### Exercise goal
Show every line of the records below that contains the word "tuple".
________________________
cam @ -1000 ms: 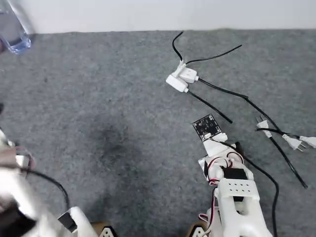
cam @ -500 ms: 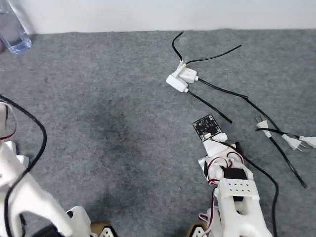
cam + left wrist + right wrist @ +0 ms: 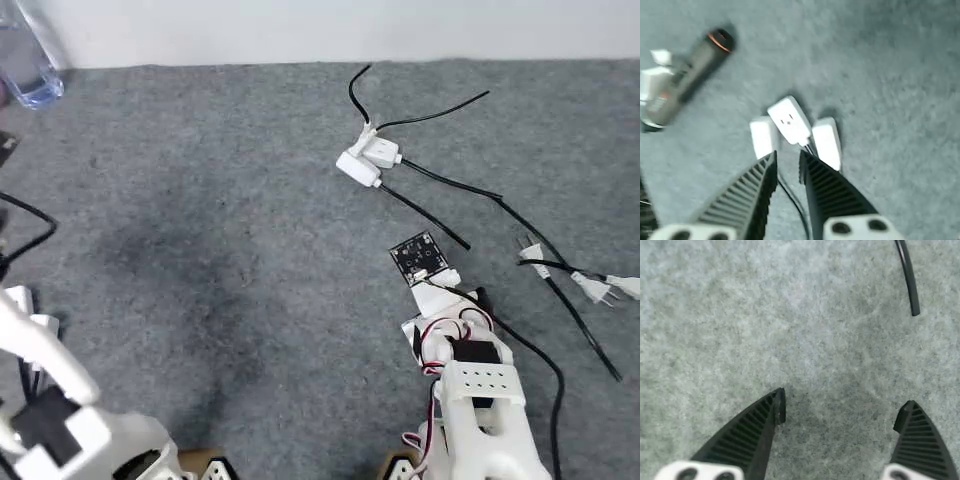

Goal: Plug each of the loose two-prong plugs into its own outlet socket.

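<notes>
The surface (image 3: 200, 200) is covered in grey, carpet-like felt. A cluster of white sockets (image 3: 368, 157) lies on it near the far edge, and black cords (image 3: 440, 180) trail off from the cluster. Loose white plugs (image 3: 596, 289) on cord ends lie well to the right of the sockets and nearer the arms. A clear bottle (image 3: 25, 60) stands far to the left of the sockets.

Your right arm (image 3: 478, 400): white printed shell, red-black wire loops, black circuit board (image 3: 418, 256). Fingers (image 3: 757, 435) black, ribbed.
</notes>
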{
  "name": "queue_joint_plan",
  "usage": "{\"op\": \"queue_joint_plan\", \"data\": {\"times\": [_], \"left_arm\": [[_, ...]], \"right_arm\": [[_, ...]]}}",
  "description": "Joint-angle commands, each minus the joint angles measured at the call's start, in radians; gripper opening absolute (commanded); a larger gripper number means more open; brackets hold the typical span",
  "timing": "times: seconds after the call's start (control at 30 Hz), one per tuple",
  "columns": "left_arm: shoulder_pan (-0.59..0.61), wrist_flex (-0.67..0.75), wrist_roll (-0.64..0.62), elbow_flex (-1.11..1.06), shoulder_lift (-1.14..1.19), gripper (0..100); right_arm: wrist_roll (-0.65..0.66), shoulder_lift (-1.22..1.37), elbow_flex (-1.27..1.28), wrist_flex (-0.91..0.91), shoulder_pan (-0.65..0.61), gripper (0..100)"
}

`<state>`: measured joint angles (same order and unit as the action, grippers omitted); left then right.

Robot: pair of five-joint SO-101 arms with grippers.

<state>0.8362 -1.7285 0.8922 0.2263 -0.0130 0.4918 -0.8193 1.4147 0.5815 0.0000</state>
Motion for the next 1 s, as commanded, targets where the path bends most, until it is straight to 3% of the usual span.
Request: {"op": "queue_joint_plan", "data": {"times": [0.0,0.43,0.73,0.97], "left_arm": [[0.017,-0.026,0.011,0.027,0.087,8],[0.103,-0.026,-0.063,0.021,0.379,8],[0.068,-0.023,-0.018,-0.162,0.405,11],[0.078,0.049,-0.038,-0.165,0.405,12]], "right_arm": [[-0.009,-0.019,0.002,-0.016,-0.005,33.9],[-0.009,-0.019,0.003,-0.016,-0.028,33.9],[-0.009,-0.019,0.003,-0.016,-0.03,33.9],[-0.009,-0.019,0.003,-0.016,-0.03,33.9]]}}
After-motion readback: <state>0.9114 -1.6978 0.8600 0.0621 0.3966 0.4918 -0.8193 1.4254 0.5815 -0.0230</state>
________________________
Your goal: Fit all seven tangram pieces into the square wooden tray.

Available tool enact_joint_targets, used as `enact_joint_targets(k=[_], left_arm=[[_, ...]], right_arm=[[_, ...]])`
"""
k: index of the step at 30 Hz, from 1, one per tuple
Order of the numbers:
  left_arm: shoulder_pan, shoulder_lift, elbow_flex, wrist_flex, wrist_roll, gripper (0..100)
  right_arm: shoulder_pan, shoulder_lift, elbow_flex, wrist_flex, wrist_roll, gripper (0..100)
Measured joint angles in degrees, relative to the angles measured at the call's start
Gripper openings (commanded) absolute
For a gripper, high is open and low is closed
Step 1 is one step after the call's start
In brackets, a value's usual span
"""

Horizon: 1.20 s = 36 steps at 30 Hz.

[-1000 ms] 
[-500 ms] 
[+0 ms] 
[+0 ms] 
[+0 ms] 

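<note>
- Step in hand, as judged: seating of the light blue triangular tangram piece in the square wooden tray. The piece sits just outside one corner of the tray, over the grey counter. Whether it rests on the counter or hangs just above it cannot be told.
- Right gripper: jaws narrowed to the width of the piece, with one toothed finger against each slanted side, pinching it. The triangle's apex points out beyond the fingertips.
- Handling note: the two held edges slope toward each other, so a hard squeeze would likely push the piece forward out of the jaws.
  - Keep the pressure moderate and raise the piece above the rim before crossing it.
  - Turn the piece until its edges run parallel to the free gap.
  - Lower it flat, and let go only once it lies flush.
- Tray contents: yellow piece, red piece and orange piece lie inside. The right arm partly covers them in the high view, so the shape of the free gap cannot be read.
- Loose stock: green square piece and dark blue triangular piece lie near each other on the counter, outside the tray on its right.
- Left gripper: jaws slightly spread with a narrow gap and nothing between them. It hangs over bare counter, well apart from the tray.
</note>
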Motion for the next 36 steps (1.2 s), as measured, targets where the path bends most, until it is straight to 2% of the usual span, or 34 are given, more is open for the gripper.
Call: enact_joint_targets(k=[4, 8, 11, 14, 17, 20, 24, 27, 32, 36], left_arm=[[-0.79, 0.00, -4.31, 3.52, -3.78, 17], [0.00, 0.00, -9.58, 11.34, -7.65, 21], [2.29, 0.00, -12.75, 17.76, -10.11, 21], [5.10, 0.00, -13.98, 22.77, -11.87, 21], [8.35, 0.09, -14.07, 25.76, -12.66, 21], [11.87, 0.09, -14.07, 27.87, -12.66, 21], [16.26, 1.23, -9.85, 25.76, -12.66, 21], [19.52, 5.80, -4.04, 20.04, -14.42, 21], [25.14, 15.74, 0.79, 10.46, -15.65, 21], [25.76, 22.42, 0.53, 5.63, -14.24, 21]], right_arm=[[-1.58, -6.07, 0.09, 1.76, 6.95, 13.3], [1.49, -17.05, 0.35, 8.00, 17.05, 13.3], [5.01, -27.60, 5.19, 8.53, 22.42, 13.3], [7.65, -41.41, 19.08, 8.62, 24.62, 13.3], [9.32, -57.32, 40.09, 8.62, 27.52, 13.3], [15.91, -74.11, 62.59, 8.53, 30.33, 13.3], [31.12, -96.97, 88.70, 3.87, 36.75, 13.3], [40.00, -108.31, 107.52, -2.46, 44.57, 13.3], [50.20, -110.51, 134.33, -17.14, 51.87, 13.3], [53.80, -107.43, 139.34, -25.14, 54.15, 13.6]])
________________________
### Result of the task
  "timing": "times: seconds after the call's start (control at 30 Hz), one per tuple",
k: index of the step at 30 Hz, from 1, one per tuple

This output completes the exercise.